Globo já ameaça Temer com eleição indireta

"Presidente com o cargo garantido por lei, Temer, eleito pelos mesmos 54 milhões de votos com os quais Dilma assumiu, só sairá do Planalto à meia-noite de 31 de dezembro de daqui a dois anos. Se não puder continuar, eleição indireta feita no Congresso, para alguém concluir o mandato", diz editorial do jornal O Globo, desta segunda-feira; ou seja: depois de ganhar o carimbo de golpista por seu apoio ao impeachment de Dilma Rousseff, o Globo já sinaliza eventual apoio ao "golpe dentro do golpe"

Protesters, social movements and activists of the Workers Party, do protest against the impeachment of the President of Brazil Dilma Rousseff in the city center of São Paulo. April 17, 2016.
Protesters, social movements and activists of the Workers Party, do protest against the impeachment of the President of Brazil Dilma Rousseff in the city center of São Paulo. April 17, 2016. (Foto: Leonardo Attuch)

247 – Depois de ganhar o carimbo de golpista por seu apoio ao impeachment de Dilma Rousseff, o Globo já sinaliza eventual apoio ao "golpe dentro do golpe", com eleições indiretas para presidente da República, caso Michel Temer não consiga concluir seu mandato.

Segurança jurídica

Era esperado o esvaziamento dos clamores do PT e aliados, à medida que o tempo passasse e o governo Temer continuasse a trabalhar. E o que não falta é trabalho para retirar o país da crise em que Dilma e o lulopetismo o colocaram, e da qual a expressão mais dramática e trágica são os 12 milhões de desempregados, número que ainda crescerá até o primeiro semestre de 2017.

Especialista em forjar slogans e teses para animar a militância, o PT , diante da inevitabilidade do impeachment de Dilma Rousseff, cunhou a ideia do “golpe”, panfletada até no exterior. Mesmo que os fatos reais o desmentissem todos os dias. Afinal, jamais se viu um golpe em que a Constituição e leis correlatas fossem cumpridas com tamanho zelo.

Tampouco um “golpe” com o Supremo Tribunal na função de guardião de todos os ritos do impedimento — por sinal, criados por ele. À presidente afastada foi permitido, inclusive, continuar residindo no Palácio da Alvorada, às expensas do contribuinte.

Como estabelecido em lei, o então presidente do Supremo, ministro Ricardo Lewandowski, dirigiu as sessões propriamente ditas de julgamento, no Senado, perante o qual a supostamente golpeada Dilma pôde se defender sem interrupções e responder a perguntas dos parlamentares, estes sem direito a réplicas.

Enquanto a tramitação do processo de impedimento esvaziava o “golpe”, tentou-se a alternativa sonhática de, se preservada a presidente, seria convocado um plebiscito para deliberar sobre a antecipação das eleições de 2018. O próprio presidente do PT, Rui Falcão, entendeu que esta operação levaria tanto tempo que seria melhor esperar 2018. É claro que a economia, aos frangalhos, não resistiria a tanta incerteza e iria a pique, numa debacle incomensurável.

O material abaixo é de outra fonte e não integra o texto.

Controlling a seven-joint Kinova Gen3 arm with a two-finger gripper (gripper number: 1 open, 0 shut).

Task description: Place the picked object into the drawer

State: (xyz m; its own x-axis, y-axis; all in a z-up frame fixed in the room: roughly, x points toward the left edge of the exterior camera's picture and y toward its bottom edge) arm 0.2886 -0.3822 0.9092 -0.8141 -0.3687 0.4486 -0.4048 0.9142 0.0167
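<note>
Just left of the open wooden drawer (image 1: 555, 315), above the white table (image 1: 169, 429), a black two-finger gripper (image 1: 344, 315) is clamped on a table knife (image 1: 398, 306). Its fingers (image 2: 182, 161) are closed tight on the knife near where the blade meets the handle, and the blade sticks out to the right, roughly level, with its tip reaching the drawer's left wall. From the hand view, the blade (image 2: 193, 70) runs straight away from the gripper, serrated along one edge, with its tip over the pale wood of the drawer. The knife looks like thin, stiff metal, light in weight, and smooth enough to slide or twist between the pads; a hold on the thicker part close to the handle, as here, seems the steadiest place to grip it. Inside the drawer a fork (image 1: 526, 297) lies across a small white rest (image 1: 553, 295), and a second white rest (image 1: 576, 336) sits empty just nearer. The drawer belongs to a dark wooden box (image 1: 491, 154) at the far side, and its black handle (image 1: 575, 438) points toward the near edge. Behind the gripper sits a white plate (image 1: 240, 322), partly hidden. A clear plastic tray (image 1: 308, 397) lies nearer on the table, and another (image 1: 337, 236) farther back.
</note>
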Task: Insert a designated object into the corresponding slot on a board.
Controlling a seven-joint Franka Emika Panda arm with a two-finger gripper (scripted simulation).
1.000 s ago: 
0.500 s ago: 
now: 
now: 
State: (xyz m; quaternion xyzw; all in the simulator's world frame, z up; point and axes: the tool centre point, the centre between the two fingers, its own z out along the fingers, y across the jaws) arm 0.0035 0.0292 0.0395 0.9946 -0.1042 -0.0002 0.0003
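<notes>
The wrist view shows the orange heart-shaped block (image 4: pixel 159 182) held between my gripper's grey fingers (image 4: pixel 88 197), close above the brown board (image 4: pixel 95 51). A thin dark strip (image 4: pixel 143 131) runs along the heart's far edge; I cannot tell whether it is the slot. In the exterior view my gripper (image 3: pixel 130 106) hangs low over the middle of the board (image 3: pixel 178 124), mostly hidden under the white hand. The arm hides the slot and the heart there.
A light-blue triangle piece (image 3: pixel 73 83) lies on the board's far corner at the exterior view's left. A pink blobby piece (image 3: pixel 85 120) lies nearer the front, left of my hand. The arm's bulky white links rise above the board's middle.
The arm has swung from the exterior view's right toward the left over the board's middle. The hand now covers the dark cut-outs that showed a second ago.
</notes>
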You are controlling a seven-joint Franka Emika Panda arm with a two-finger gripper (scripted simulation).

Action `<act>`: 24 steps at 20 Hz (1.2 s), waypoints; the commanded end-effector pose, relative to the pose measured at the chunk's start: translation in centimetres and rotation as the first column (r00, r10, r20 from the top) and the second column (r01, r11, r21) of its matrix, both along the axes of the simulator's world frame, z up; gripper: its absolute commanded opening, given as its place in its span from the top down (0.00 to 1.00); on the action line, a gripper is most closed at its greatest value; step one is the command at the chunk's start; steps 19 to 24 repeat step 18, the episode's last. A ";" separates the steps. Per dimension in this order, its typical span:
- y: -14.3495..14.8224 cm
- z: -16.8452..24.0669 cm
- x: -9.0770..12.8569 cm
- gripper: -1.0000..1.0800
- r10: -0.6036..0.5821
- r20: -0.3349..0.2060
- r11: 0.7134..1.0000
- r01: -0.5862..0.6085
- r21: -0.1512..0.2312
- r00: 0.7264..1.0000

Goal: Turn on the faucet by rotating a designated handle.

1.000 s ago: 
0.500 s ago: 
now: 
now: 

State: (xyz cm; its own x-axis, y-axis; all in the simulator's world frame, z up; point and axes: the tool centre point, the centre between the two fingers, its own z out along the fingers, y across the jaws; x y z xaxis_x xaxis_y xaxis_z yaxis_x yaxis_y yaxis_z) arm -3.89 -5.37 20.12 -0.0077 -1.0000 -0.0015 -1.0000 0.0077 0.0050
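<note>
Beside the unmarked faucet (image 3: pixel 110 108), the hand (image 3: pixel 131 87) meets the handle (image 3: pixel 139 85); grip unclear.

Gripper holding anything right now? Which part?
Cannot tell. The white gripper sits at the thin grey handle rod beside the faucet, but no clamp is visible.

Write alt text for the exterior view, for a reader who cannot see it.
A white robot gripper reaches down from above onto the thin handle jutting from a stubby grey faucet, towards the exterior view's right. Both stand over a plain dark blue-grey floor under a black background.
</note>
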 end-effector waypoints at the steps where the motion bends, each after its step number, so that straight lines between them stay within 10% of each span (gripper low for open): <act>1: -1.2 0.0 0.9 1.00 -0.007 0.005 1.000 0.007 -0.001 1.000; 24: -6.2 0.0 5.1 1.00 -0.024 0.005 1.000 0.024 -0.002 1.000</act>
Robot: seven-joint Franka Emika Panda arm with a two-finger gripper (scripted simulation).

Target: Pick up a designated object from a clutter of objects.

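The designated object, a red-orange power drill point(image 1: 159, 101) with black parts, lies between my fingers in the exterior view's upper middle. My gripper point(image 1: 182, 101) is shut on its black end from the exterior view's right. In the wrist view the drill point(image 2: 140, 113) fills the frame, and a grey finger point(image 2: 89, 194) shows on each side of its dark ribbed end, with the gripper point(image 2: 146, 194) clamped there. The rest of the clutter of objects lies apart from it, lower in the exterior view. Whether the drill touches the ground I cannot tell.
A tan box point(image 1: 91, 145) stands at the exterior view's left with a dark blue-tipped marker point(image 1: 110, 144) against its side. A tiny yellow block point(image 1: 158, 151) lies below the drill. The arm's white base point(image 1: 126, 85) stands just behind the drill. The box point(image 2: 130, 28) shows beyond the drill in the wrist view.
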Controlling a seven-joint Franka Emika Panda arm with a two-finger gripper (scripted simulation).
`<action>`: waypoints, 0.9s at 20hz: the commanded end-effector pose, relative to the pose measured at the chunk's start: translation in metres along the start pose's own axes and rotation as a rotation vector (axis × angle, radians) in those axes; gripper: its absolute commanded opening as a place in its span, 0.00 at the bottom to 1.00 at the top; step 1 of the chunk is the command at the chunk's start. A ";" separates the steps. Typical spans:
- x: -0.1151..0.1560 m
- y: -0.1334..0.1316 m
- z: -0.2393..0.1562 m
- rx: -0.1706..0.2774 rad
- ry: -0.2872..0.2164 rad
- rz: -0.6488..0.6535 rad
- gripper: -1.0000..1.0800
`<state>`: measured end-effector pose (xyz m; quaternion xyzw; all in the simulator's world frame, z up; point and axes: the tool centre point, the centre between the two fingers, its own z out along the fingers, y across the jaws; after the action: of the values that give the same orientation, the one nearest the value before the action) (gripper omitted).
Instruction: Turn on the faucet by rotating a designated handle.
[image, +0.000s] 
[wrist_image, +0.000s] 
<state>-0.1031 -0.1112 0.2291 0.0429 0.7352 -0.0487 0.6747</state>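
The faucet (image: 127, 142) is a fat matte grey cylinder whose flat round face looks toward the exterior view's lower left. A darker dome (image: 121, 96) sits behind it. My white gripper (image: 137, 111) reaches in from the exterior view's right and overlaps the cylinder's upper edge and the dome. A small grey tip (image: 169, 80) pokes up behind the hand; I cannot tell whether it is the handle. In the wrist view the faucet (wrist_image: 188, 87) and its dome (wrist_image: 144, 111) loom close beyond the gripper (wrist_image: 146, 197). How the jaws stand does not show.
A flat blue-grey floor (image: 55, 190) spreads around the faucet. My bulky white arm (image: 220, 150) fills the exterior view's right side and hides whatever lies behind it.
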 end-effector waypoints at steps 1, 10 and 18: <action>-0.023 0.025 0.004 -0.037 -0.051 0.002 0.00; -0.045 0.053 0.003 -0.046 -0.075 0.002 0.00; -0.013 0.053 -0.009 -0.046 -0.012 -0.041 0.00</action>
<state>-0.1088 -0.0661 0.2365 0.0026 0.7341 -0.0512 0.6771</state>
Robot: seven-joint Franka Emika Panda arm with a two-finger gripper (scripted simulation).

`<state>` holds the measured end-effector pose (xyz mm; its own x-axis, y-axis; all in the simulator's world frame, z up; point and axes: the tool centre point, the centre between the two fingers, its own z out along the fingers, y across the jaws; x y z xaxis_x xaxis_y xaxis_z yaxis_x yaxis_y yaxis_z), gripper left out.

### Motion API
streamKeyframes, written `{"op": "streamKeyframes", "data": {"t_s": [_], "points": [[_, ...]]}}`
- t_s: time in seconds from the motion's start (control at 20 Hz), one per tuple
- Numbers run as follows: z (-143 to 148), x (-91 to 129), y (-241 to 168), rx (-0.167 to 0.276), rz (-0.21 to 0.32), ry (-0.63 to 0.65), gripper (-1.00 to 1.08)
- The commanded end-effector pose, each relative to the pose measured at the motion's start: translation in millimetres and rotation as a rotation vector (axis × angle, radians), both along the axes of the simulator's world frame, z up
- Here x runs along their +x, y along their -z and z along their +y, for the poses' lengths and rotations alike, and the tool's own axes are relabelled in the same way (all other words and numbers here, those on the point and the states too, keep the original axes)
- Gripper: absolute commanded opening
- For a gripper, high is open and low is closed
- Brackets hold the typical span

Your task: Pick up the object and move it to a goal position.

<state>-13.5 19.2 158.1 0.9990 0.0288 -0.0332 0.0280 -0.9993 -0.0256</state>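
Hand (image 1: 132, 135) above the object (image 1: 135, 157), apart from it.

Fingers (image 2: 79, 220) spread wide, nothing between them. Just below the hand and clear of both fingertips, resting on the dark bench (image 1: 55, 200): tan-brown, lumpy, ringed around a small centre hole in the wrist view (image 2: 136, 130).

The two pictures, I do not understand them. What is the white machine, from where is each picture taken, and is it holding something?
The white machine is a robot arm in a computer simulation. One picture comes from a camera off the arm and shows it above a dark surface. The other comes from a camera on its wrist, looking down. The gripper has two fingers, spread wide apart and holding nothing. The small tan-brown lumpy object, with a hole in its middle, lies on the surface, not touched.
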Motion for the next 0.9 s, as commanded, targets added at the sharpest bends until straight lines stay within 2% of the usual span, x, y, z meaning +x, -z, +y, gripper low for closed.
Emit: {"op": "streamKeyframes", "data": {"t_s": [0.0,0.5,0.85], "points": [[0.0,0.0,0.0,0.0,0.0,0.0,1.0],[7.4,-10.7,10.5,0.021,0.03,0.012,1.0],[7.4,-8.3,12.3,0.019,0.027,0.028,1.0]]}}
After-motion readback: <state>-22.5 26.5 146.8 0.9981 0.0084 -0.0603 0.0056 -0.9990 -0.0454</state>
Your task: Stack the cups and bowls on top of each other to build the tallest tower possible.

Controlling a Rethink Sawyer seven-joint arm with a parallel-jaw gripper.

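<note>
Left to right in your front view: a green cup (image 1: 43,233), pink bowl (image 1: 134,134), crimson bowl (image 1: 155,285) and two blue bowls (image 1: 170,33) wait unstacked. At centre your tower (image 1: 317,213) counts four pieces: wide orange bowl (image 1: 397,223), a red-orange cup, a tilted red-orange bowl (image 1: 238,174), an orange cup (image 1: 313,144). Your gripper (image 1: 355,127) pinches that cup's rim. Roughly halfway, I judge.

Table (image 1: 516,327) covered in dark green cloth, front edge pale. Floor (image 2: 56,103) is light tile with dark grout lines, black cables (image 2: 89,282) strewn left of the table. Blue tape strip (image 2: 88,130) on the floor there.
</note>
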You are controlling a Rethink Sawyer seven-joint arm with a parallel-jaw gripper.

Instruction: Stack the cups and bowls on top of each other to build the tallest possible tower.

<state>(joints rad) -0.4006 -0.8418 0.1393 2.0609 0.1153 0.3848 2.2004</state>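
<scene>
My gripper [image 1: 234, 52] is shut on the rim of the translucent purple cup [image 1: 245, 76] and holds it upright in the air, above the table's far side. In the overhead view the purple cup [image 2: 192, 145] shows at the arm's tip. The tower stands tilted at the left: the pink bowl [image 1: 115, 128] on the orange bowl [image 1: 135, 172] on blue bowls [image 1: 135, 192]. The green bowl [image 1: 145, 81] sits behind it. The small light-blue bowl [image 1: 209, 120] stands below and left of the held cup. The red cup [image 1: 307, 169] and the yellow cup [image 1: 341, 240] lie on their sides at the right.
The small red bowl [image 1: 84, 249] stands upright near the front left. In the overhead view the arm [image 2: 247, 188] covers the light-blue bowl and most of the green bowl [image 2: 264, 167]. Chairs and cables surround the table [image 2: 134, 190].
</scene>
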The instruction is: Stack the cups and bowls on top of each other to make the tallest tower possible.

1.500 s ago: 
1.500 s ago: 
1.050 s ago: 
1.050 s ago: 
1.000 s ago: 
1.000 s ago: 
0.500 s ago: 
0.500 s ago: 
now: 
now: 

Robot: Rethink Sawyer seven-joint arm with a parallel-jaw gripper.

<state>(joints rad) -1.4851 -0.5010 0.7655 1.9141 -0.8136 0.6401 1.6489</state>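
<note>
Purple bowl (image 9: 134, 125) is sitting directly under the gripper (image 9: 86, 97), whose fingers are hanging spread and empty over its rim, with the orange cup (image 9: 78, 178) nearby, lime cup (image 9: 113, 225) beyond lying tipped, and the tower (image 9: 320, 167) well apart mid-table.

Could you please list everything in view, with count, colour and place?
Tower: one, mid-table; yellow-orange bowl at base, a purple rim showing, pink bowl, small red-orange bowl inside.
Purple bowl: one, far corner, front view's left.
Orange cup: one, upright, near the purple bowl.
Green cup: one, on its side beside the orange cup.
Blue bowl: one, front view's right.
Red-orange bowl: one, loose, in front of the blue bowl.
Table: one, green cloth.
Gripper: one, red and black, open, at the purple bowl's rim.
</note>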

Em último recurso, lulopetistas alçaram a bandeira das “diretas já”, simpática por relembrar o movimento da década de 80, nos estertores da ditadura. Mas inexequível, por ser inconstitucional. Deve-se, então, entender a proposta apenas como forma de manter acesa a chama militante até 2018.

Não é possível antecipar o pleito de 2018 porque a periodicidade das eleições está preservada como cláusula pétrea. Também impede a mudança o fato de o direito de o vice-presidente assumir, na ausência do titular do cargo — não importa por qual motivo —, também não pode ser alterado por emenda. Também por tudo isso a ideia do plebiscito era vazia.

Uma decorrência da crise do impeachment de Dilma é a importância de se seguir a Carta, essencial para reforçar a segurança jurídica, fator-chave até na atração de investimentos para o país. O caminho a seguir até as próximas eleições é inexorável. Presidente com o cargo garantido por lei, Temer, eleito pelos mesmos 54 milhões de votos com os quais Dilma assumiu, só sairá do Planalto à meia-noite de 31 de dezembro de daqui a dois anos. Se não puder continuar, eleição indireta feita no Congresso, para alguém concluir o mandato.